Keeping Bones Strong With Age

Clearly, no one wants serious side effects from a medication but nor do people want osteoporosis, thinning bones, or the risk of fracture. According to the Mayo Clinic, adults aged 19 to 50 and men aged 51 to 70 should consume 1,000 milligrams of calcium a day; for women over 51 and men over 71, that should be 1,200 milligrams of calcium a day. Vitamin D is also important and the Mayo Clinic recommends 600 international units for adults ages 19 to 70, which can be obtained from many foods and the sun.

In addition to avoiding the bone-degrading habits of smoking and drinking excessive alcohol, the Mayo Clinic emphasizes the importance of physical activity and especially weight-bearing exercises such as walking, jogging, and climbing stairs to keep bones strong.

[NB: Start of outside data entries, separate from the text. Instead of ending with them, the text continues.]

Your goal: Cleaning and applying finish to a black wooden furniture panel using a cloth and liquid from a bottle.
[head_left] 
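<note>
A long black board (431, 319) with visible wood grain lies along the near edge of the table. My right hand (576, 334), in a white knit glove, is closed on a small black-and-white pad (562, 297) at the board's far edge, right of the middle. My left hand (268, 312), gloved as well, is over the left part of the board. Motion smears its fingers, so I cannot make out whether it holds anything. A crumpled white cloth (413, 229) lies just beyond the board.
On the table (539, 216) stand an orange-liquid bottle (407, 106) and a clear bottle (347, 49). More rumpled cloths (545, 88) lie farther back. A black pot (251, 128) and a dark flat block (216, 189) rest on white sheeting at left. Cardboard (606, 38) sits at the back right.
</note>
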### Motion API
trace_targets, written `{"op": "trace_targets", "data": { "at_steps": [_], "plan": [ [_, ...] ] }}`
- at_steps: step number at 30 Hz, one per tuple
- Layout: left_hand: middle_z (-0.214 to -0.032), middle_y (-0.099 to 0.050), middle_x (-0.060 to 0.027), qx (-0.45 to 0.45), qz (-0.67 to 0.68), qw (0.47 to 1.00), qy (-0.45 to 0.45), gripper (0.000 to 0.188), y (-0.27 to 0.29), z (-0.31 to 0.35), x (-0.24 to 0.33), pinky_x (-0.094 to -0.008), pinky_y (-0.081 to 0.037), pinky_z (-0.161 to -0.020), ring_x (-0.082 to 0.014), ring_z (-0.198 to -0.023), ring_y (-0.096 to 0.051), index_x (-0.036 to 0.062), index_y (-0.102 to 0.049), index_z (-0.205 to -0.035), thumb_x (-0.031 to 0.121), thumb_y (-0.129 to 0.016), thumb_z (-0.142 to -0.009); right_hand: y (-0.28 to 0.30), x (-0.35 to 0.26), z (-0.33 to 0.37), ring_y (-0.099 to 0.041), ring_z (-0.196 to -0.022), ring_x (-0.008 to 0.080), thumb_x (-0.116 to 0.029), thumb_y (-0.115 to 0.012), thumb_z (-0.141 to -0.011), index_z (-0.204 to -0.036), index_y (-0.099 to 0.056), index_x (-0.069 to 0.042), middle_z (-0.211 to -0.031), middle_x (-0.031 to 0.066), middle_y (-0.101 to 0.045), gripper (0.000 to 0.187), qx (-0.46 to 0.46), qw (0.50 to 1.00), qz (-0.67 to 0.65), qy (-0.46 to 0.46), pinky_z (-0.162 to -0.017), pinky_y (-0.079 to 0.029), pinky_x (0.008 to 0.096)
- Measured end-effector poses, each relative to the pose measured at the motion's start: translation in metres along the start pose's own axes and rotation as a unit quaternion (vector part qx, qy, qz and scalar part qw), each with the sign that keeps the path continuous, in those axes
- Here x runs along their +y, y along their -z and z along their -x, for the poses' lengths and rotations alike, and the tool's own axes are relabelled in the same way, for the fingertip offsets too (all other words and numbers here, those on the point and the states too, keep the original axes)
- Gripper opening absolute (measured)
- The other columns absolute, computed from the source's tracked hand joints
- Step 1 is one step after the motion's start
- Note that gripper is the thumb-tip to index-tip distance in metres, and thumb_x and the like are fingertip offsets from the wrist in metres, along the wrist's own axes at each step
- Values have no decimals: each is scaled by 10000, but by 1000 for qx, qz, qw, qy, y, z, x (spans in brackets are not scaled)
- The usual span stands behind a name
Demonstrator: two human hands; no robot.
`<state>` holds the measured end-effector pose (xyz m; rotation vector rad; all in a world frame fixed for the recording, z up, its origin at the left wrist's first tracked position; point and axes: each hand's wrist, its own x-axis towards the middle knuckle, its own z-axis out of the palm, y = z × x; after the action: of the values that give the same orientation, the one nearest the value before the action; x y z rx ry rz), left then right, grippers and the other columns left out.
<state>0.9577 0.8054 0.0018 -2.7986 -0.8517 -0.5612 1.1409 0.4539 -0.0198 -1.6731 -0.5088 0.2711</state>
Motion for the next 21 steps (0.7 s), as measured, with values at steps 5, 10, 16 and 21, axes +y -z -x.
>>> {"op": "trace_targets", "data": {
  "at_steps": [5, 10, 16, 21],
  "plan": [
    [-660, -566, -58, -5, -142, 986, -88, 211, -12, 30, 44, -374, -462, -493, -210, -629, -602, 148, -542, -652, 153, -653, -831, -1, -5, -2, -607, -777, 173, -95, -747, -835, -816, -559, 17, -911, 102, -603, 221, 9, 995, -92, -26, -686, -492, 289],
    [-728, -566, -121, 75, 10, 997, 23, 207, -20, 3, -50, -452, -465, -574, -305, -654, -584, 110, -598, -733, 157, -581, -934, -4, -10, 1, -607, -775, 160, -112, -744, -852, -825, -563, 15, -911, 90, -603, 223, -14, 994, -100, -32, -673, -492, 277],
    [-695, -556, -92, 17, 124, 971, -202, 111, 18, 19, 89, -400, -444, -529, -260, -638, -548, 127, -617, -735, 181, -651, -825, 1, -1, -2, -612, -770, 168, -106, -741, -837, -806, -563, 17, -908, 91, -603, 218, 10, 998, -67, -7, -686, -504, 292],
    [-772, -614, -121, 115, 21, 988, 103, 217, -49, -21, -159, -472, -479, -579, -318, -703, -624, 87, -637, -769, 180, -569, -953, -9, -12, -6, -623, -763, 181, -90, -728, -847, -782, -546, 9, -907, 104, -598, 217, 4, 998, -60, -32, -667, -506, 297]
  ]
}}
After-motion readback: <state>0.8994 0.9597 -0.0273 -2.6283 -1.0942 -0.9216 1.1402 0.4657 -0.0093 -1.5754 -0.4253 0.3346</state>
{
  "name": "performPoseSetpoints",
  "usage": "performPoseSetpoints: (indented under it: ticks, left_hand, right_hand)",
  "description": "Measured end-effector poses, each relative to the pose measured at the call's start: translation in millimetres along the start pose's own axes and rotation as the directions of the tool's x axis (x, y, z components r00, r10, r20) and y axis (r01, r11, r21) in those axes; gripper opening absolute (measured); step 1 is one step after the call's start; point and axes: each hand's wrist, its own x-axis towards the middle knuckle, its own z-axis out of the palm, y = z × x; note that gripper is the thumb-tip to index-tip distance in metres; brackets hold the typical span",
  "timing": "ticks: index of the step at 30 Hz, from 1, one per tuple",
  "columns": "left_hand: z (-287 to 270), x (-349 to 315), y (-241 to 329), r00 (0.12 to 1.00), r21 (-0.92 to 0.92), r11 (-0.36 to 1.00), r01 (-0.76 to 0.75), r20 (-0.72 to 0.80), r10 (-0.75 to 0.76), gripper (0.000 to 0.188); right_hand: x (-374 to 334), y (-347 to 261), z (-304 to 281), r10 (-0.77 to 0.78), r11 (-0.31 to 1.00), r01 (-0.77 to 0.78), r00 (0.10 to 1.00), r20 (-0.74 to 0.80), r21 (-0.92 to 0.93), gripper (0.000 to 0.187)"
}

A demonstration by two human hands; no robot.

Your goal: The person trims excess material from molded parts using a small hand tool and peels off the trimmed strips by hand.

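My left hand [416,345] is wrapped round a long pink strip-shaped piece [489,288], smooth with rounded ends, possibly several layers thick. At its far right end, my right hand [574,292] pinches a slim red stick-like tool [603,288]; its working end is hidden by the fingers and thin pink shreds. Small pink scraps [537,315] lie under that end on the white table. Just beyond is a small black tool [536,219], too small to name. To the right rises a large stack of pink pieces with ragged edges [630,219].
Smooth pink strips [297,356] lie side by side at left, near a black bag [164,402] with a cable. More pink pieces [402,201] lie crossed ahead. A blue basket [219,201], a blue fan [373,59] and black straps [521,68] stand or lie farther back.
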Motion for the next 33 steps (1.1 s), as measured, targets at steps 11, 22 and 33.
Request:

Finally, and importantly, certain medications you might be taking could contribute to bone thinning or weakening. They include corticosteroids (prednisone, cortisone, prednisolone and dexamethasone) when used long term, SSRI antidepressants, proton pump inhibitors (used for Gastroesophageal reflux disease and acid reflux), aromatase inhibitors used for breast cancer, and some anti-seizure medications. A lifestyle of adequate bone-building nutrients, exercise, and avoidance of threats to bone health can help keep your bones strong for as long as you need them.